Source records
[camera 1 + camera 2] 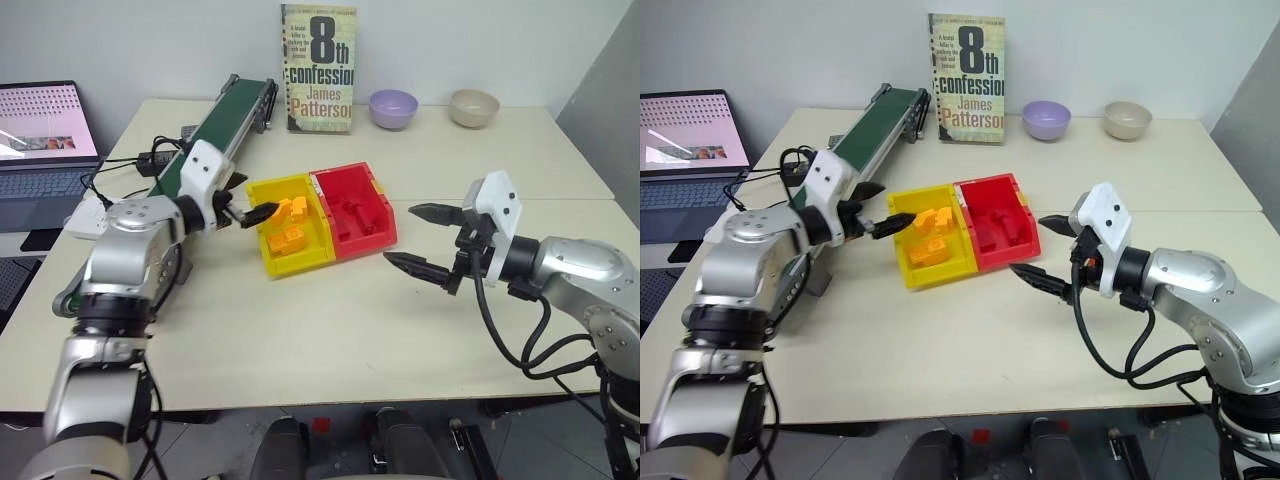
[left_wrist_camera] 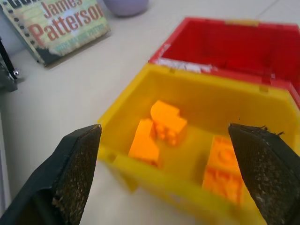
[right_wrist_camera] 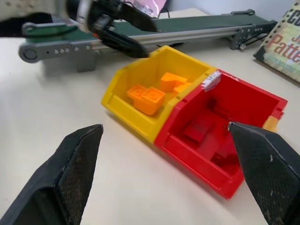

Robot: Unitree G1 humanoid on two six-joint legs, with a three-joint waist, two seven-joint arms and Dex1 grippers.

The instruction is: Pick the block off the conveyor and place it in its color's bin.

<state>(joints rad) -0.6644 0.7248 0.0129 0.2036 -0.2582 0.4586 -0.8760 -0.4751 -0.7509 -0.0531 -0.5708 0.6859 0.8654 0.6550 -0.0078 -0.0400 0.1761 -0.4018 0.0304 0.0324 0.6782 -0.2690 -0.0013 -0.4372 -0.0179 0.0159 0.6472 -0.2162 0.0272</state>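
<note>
**release at yellow bin: watch the pull-out**

nearest, lower right of the head view: right gripper idle, fingers spread wide, nothing in them, hanging just off the front of the red bin.

left of centre: left gripper at the near-left corner of the bin, fingers wide apart and empty. the block lies inside among the other orange bricks; can't tell for sure which brick is the one just dropped.

risks, my read:
- one left finger sits over the bin's rim; retracting low could hook the wall and drag both joined bins.
- right gripper is close to the red bin; a drift forward nudges it.
- conveyor, upper left, sits behind the left arm; a wide swing back could clip its rail.
</note>
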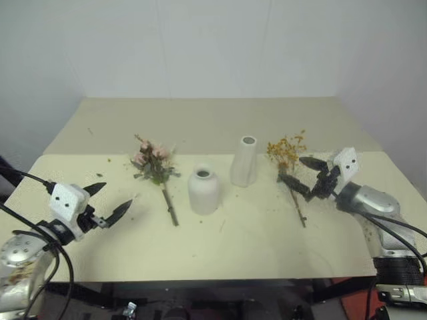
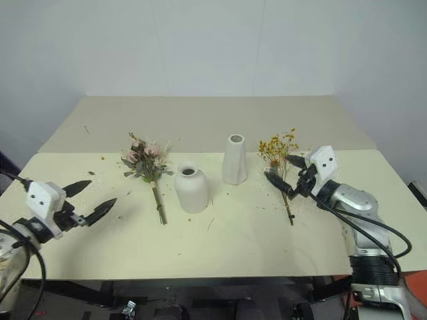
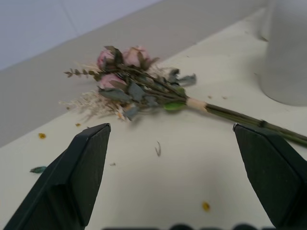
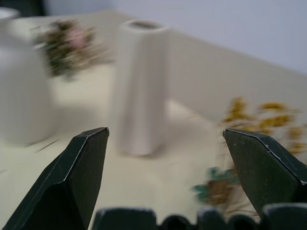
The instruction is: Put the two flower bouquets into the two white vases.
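Left wrist view shows the rose bouquet (image 3: 139, 84), light and fragile; better to take its stiff stem (image 3: 249, 122). Both hands are released.

Soft, even light, faint shadows. The right wrist view blurs the tall vase (image 4: 142, 86); head views stay sharp.
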### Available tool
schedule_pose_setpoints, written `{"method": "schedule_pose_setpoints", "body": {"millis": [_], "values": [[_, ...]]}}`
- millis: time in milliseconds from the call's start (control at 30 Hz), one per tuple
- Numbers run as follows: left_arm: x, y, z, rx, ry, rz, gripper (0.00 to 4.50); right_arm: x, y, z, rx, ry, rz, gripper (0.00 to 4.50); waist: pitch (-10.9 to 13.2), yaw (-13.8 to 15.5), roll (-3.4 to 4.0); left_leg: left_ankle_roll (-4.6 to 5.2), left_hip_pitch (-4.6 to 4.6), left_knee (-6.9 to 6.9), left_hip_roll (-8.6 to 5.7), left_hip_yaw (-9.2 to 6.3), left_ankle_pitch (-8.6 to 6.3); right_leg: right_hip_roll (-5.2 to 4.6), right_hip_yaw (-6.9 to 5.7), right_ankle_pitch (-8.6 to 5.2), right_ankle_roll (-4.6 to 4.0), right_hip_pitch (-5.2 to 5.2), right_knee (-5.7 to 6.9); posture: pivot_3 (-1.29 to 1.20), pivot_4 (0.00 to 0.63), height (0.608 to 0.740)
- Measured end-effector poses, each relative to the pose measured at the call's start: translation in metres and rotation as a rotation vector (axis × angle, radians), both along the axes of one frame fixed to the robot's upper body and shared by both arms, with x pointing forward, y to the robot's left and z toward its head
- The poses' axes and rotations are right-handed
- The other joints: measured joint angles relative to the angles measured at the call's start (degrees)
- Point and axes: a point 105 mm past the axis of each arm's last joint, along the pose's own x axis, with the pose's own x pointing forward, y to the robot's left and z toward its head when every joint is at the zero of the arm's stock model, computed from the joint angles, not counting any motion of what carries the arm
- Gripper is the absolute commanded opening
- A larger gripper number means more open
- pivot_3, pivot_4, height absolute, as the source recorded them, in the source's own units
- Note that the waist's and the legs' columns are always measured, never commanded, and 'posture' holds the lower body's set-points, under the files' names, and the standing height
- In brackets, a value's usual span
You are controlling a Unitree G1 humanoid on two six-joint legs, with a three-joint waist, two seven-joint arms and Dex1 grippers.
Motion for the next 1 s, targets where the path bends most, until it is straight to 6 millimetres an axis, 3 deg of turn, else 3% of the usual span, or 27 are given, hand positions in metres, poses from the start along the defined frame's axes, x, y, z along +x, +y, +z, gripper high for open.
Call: {"method": "schedule_pose_setpoints", "body": {"millis": [167,367,600,767,1000], "values": [[-0.015,0.013,0.007,0.012,0.018,0.030,4.47,-0.008,0.012,-0.007,-0.032,0.056,0.053,4.50,0.0,-0.1,-0.01,0.00,-0.01,-0.01,0.00,0.01,0.00,-0.01,0.00,-0.10,-0.17,-0.04,0.03,0.00,0.150,0.740],[-0.032,-0.013,0.010,-0.010,0.074,-0.074,4.47,-0.012,0.013,-0.005,-0.060,0.091,0.041,4.50,0.1,0.5,-0.07,-0.01,-0.06,0.01,0.00,0.01,0.00,-0.02,-0.03,-0.04,-0.05,-0.07,0.02,0.00,0.150,0.740],[-0.021,-0.021,0.026,-0.006,0.029,-0.109,4.47,-0.011,0.005,-0.006,-0.099,0.110,0.017,4.50,0.1,0.7,-0.13,-0.01,-0.03,0.08,-0.02,0.03,0.00,-0.03,-0.02,-0.15,-0.26,-0.01,0.03,0.00,0.150,0.740],[-0.012,-0.028,0.022,-0.009,0.070,-0.161,4.47,-0.012,-0.003,-0.008,-0.131,0.210,-0.016,4.50,0.2,0.5,-0.18,0.00,-0.11,0.07,0.01,0.00,0.00,0.02,-0.05,0.02,0.05,-0.11,0.05,0.00,0.150,0.740],[0.011,-0.050,0.075,0.050,-0.019,-0.330,4.47,0.009,-0.001,0.028,-0.196,0.289,-0.135,4.50,0.6,0.5,-0.16,0.00,-0.12,0.19,0.00,0.00,0.00,0.02,-0.05,0.03,0.03,-0.09,0.12,0.00,0.150,0.740]]}}
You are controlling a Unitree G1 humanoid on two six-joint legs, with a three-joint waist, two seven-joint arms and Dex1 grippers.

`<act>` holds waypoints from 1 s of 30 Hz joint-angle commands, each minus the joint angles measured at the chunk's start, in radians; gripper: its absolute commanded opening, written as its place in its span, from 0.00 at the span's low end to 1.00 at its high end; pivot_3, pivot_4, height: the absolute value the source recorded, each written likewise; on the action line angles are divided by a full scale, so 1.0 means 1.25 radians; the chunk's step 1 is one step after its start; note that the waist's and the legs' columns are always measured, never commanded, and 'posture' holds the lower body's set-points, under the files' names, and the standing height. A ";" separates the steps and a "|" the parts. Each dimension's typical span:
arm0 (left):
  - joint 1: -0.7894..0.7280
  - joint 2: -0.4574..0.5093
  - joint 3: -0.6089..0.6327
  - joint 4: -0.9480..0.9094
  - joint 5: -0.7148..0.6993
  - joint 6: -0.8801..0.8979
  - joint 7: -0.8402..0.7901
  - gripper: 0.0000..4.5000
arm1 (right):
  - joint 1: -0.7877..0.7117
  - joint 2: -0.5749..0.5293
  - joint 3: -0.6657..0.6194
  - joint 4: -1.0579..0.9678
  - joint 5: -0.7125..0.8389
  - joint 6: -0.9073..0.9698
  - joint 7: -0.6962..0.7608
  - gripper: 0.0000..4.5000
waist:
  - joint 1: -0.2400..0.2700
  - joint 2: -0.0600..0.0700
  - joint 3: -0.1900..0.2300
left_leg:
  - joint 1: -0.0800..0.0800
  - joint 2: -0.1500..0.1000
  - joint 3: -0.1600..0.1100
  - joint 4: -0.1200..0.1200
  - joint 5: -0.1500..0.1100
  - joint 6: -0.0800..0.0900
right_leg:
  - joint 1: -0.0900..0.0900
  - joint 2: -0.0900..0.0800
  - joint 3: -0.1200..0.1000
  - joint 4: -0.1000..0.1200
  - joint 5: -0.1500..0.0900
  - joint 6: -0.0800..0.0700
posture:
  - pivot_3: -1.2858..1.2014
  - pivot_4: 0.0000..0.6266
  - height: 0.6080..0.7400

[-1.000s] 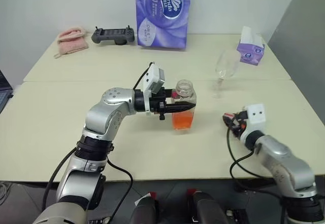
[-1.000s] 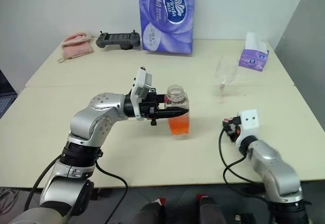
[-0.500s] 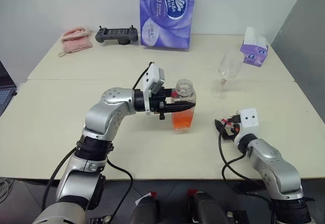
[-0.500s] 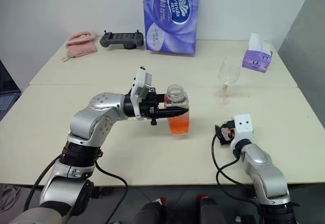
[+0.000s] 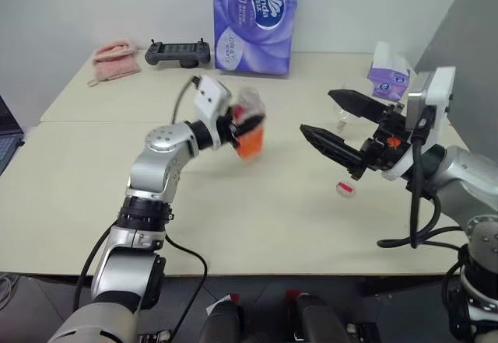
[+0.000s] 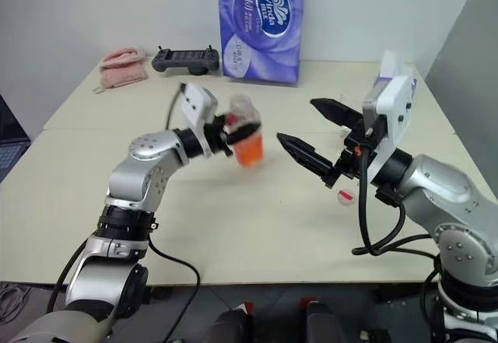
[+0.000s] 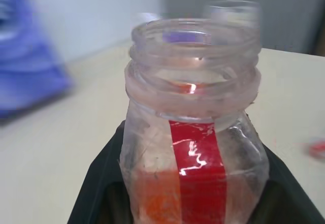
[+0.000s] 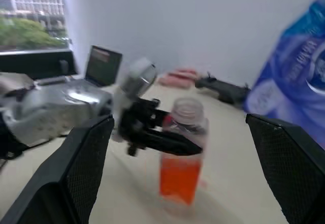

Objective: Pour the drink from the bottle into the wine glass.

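The left gripper (image 5: 243, 131) is clenching the uncapped bottle (image 5: 250, 134) above the table (image 5: 257, 203) — orange-red drink (image 5: 249, 145) filling its lower half. The right gripper (image 5: 340, 123) is hanging wide open, empty, in front of the wine glass (image 5: 339, 110); a pinkish-red cap (image 5: 345, 188) is lying below it.

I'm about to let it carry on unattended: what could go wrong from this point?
The bottle is uncapped, held off the table by the left gripper, so the drink could slosh out early. The open right gripper is raised in front of the wine glass and could knock it. The cap lies loose on the table.
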 commanded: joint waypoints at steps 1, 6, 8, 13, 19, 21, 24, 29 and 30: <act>-0.046 -0.004 0.077 0.036 0.072 -0.077 0.199 0.41 | -0.041 0.001 0.030 0.021 0.034 0.019 -0.006 0.99 | 0.001 0.000 0.000 | 0.000 -0.001 0.001 0.000 0.000 0.000 | 0.000 -0.001 0.001 0.000 0.000 0.000 | 0.52 0.24 1.00; -0.019 -0.020 0.117 0.060 0.101 -0.105 0.313 0.41 | -0.035 0.012 0.095 0.074 -0.040 -0.021 0.028 0.99 | 0.006 0.000 0.000 | 0.000 -0.001 0.002 0.001 0.000 0.000 | 0.000 -0.003 0.001 0.000 0.001 0.001 | 0.52 0.24 1.00; 0.000 -0.027 0.129 0.060 0.090 -0.114 0.322 0.41 | -0.041 0.030 0.102 0.082 -0.048 -0.030 0.020 0.99 | 0.006 0.000 0.000 | 0.000 -0.001 0.002 0.001 0.000 0.000 | 0.000 -0.003 0.001 0.001 0.001 0.001 | 0.52 0.24 1.00; 0.009 -0.034 0.160 0.111 0.052 -0.163 0.293 0.41 | -0.041 0.053 0.116 0.085 -0.068 -0.040 0.021 0.99 | 0.006 0.000 0.000 | 0.000 -0.001 0.001 0.001 0.000 0.000 | -0.001 -0.003 0.001 0.001 0.001 0.001 | 0.52 0.24 1.00; -0.007 -0.035 0.165 0.224 0.050 -0.199 0.272 0.41 | -0.051 0.069 0.123 0.079 -0.072 -0.035 0.009 0.99 | 0.006 0.000 0.000 | 0.000 -0.001 0.002 0.001 0.000 0.000 | -0.001 -0.003 0.001 0.001 0.001 0.001 | 0.52 0.24 1.00; -0.013 -0.035 0.163 0.270 0.065 -0.214 0.291 0.41 | -0.047 0.072 0.125 0.067 -0.071 -0.031 -0.003 0.99 | 0.006 0.000 0.000 | 0.000 -0.001 0.002 0.001 0.000 0.000 | -0.001 -0.002 0.001 0.001 0.001 0.001 | 0.52 0.24 1.00; -0.022 -0.037 0.159 0.314 0.068 -0.232 0.292 0.41 | -0.041 0.076 0.127 0.051 -0.071 -0.027 -0.020 0.99 | 0.006 0.000 0.000 | 0.000 -0.001 0.001 0.001 0.000 0.000 | -0.001 -0.002 0.001 0.001 0.001 0.001 | 0.52 0.24 1.00; -0.036 -0.039 0.156 0.359 0.061 -0.255 0.267 0.48 | -0.040 0.084 0.129 0.035 -0.072 -0.022 -0.046 1.00 | 0.006 0.000 0.000 | 0.000 -0.001 0.001 0.001 0.000 0.000 | 0.000 -0.002 0.000 0.001 0.001 0.001 | 0.52 0.24 1.00; -0.038 -0.039 0.158 0.365 0.058 -0.255 0.264 0.56 | -0.038 0.084 0.129 0.036 -0.074 -0.023 -0.047 1.00 | 0.006 0.000 0.000 | 0.000 -0.001 0.001 0.001 0.000 0.000 | 0.000 -0.002 0.000 0.001 0.001 0.001 | 0.52 0.24 1.00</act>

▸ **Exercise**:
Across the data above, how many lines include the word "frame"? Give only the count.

▸ **Output**:
2